> [WHAT IS EXPECTED]
Starting at the first line of the data below, retype every line up to and including the one containing "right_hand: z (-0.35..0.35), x".

══ RECORDS FOR THE TASK ══

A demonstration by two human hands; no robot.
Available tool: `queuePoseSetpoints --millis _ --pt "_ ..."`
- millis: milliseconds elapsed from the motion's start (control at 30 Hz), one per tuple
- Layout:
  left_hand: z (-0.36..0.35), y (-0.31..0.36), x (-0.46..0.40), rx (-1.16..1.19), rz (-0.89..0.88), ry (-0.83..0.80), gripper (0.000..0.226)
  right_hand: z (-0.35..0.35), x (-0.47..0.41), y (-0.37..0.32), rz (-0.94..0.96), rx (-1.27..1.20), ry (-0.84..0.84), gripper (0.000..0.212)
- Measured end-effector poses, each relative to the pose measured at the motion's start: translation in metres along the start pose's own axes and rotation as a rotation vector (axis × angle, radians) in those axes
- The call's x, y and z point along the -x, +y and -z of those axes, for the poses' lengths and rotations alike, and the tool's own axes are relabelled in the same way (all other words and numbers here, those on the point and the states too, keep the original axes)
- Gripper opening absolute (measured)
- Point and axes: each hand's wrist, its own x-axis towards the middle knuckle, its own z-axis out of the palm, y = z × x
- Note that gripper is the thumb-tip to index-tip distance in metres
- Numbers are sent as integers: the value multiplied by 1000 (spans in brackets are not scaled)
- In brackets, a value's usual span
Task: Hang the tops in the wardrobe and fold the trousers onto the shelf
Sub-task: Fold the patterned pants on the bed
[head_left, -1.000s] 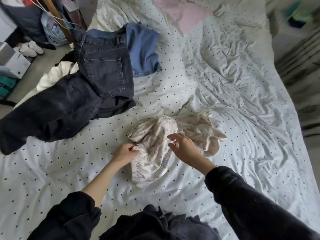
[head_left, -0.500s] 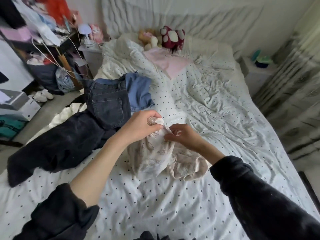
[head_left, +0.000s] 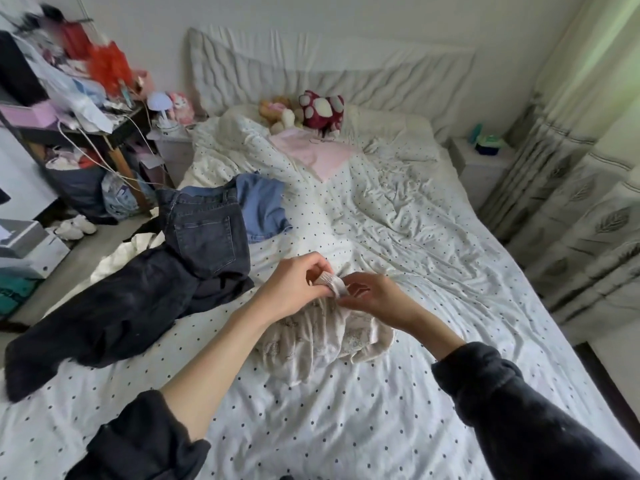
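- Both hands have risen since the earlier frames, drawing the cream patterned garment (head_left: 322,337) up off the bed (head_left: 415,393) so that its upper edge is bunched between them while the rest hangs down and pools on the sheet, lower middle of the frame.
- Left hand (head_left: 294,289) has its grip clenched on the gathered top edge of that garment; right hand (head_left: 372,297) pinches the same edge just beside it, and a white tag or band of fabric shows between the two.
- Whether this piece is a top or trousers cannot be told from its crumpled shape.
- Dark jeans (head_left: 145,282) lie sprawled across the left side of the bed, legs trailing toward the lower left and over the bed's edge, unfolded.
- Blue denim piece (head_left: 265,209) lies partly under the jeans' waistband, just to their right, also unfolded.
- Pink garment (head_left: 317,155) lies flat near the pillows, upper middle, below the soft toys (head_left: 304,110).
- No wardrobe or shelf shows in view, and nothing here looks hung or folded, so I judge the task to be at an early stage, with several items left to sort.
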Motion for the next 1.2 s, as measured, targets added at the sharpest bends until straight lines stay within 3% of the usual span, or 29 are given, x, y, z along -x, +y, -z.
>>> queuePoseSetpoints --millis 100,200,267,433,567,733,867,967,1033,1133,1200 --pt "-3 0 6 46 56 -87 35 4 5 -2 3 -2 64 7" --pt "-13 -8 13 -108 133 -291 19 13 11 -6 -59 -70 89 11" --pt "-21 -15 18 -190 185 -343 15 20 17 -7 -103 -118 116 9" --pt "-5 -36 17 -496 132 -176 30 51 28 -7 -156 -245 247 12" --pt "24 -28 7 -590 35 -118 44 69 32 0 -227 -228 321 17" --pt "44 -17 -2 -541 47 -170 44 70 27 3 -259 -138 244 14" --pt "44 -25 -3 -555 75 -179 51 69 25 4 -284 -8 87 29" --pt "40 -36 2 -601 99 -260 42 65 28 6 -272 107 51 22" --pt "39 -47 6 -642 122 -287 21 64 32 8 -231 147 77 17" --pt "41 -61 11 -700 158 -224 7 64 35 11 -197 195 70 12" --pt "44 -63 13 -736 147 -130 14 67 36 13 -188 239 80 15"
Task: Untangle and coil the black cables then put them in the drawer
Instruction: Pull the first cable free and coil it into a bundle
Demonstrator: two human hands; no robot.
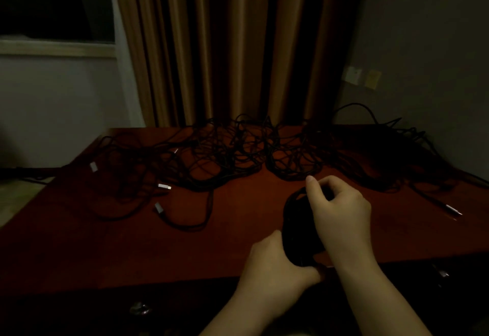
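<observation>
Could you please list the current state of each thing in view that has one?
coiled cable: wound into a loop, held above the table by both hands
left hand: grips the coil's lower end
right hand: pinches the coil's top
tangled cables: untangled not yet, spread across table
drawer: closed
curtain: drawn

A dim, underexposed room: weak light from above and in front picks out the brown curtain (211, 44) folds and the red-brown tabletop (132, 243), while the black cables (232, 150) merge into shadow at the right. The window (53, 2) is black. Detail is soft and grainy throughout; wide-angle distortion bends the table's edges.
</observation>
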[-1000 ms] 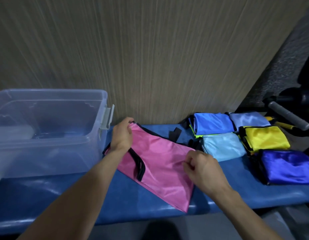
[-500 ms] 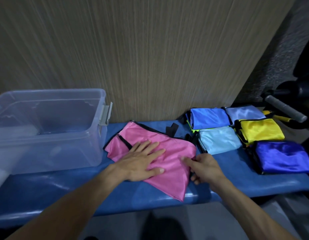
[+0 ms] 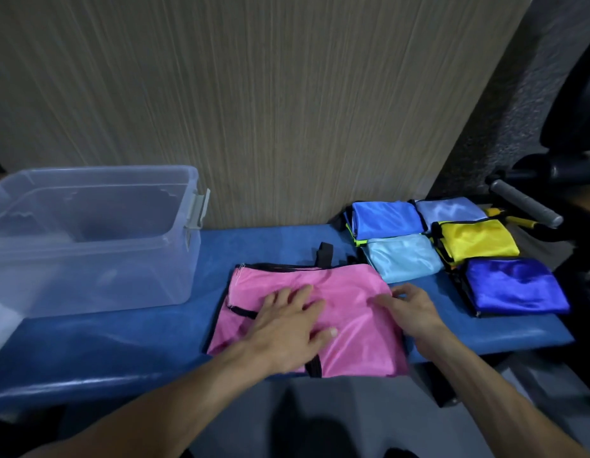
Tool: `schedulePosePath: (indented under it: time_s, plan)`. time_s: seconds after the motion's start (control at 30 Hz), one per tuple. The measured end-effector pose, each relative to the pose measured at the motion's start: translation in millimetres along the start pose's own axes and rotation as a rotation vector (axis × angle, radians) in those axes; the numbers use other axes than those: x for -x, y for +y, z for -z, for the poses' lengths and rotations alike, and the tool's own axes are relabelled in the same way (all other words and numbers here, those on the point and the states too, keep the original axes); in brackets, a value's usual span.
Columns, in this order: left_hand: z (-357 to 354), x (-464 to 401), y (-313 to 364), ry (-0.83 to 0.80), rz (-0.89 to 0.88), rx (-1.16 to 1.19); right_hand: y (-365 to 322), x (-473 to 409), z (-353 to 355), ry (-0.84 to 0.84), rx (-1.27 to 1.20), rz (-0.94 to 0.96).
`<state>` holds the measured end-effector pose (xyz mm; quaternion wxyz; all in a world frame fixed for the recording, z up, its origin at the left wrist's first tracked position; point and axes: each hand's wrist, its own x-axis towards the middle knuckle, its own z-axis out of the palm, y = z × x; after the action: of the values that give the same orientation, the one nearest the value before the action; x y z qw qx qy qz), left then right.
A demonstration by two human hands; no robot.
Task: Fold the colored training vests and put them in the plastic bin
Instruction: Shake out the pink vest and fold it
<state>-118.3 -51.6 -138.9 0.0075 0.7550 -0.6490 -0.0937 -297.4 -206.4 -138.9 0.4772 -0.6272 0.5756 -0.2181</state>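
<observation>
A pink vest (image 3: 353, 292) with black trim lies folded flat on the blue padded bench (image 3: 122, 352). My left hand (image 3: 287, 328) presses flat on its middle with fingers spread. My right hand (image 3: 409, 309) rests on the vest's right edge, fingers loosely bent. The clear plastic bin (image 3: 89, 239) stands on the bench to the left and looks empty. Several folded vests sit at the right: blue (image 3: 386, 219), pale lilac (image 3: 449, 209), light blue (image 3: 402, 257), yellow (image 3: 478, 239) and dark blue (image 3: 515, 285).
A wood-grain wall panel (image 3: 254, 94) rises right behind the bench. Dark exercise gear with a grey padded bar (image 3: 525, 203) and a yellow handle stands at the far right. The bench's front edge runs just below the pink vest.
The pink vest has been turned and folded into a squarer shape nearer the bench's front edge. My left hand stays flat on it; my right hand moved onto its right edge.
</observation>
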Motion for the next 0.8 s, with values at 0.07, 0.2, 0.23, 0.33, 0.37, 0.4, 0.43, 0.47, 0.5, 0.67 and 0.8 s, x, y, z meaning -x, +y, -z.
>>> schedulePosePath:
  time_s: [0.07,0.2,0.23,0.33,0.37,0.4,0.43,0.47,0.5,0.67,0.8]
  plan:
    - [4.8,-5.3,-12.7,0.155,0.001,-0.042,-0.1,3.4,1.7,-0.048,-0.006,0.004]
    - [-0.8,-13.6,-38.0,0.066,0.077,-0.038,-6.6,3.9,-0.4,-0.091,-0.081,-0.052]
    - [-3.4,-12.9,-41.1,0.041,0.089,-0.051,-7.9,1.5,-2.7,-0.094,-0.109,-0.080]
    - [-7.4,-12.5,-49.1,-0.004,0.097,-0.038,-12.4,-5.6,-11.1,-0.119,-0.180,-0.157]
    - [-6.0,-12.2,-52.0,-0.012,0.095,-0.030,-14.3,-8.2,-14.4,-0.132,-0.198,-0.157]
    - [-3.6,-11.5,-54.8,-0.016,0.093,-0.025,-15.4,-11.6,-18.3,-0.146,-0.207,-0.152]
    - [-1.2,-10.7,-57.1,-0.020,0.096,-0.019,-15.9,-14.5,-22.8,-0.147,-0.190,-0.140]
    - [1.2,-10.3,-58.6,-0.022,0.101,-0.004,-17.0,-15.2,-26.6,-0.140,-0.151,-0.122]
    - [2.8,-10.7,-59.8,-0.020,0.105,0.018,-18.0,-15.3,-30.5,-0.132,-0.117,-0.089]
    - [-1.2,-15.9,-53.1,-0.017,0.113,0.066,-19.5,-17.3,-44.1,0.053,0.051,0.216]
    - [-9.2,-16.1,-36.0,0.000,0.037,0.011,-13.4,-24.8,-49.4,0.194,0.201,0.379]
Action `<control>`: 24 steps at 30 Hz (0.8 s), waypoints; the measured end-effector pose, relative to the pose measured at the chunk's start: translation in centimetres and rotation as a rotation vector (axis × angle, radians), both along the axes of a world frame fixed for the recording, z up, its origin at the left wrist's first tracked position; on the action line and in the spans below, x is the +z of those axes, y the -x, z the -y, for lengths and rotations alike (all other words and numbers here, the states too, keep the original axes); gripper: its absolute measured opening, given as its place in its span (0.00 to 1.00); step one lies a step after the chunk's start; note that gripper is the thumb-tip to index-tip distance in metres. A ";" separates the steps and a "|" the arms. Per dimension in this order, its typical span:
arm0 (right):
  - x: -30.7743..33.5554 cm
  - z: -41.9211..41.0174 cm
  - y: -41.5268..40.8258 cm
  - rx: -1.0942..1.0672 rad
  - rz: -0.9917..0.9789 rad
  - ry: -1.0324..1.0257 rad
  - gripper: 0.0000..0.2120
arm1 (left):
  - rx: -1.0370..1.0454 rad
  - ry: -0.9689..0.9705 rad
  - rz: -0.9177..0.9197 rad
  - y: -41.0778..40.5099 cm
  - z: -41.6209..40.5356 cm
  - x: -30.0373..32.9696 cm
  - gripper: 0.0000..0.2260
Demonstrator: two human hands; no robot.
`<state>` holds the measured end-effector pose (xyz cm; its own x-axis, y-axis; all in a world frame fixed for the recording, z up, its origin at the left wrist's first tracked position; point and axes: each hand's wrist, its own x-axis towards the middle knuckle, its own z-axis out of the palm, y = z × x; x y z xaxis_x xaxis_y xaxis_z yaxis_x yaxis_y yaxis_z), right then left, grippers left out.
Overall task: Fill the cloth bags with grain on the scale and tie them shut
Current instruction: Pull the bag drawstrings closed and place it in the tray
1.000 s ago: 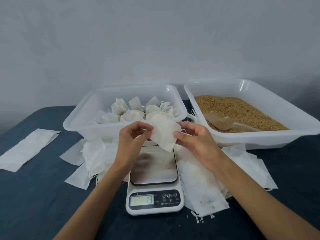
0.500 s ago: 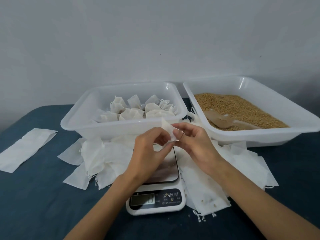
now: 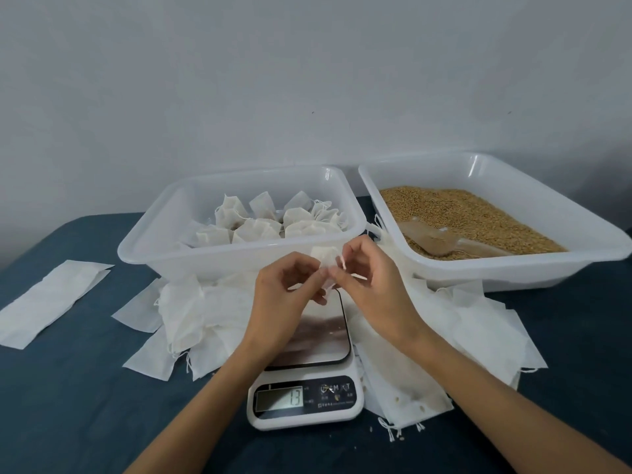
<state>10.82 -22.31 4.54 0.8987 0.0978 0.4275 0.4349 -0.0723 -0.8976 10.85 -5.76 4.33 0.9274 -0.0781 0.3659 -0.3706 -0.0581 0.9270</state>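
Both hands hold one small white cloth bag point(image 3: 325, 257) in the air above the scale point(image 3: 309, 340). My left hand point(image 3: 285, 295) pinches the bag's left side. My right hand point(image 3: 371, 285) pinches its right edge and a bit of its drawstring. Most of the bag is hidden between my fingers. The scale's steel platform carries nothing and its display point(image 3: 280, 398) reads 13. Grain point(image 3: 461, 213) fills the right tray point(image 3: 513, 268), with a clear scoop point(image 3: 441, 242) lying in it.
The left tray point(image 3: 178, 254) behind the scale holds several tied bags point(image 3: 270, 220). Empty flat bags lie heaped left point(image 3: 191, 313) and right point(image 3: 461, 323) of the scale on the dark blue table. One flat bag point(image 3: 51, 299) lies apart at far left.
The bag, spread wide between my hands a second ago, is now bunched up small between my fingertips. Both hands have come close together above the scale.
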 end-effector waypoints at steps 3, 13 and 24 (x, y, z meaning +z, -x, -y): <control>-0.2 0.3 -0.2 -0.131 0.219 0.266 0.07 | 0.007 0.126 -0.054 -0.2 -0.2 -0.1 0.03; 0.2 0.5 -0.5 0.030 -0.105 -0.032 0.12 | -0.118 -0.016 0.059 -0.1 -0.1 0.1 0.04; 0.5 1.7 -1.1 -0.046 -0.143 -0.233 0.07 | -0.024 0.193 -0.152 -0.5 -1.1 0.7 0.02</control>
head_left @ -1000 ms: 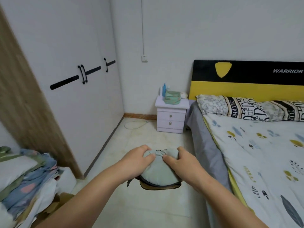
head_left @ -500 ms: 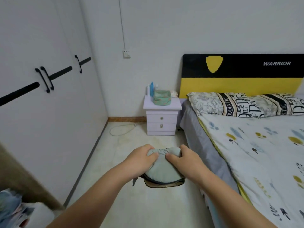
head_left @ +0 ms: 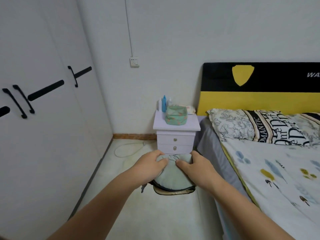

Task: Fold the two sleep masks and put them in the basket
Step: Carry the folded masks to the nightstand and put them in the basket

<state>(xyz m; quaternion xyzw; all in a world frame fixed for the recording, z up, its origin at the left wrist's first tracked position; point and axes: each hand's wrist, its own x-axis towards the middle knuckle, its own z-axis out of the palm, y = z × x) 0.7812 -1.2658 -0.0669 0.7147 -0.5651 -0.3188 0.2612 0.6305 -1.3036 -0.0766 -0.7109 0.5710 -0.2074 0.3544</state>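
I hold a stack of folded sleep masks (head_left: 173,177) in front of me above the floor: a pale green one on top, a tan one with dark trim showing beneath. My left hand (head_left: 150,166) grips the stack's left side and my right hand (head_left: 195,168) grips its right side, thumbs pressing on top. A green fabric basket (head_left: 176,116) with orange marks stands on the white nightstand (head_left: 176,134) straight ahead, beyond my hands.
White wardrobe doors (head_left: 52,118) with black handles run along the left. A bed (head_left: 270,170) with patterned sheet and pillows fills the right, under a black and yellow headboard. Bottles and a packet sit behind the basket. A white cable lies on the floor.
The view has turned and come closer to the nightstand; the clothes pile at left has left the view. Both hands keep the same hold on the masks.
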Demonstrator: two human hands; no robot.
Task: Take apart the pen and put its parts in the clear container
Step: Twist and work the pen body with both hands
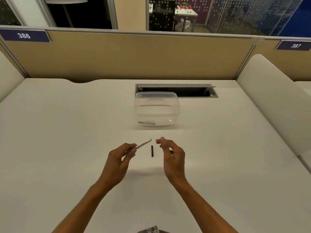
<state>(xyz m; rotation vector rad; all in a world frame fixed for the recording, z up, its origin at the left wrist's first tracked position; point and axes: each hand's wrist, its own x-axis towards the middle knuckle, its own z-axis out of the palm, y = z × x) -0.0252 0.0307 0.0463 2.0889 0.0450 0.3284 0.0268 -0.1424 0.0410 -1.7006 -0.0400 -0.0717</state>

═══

> [EXERCISE RESULT]
A demonstration by two human hands; no robot.
Available tool: `queuePoseSetpoints --millis _ --pt "_ ..."`
- millis: milliseconds elapsed from the motion's start (control at 30 Hz), one per tuple
- Layout:
  left_hand: z (-0.36..0.35), y (-0.31..0.36), x (-0.46..0.40), rx (-1.16..1.19), rz (-0.89..0.88), ry (-0.83..0.80), gripper (0.000..0.226)
  right_hand: z (-0.35..0.35), x (-0.47..0.41), y (-0.37..0.32), rz (-0.94..0.96), rx (-1.27..1.20), ry (-0.84..0.84), gripper (0.000..0.212)

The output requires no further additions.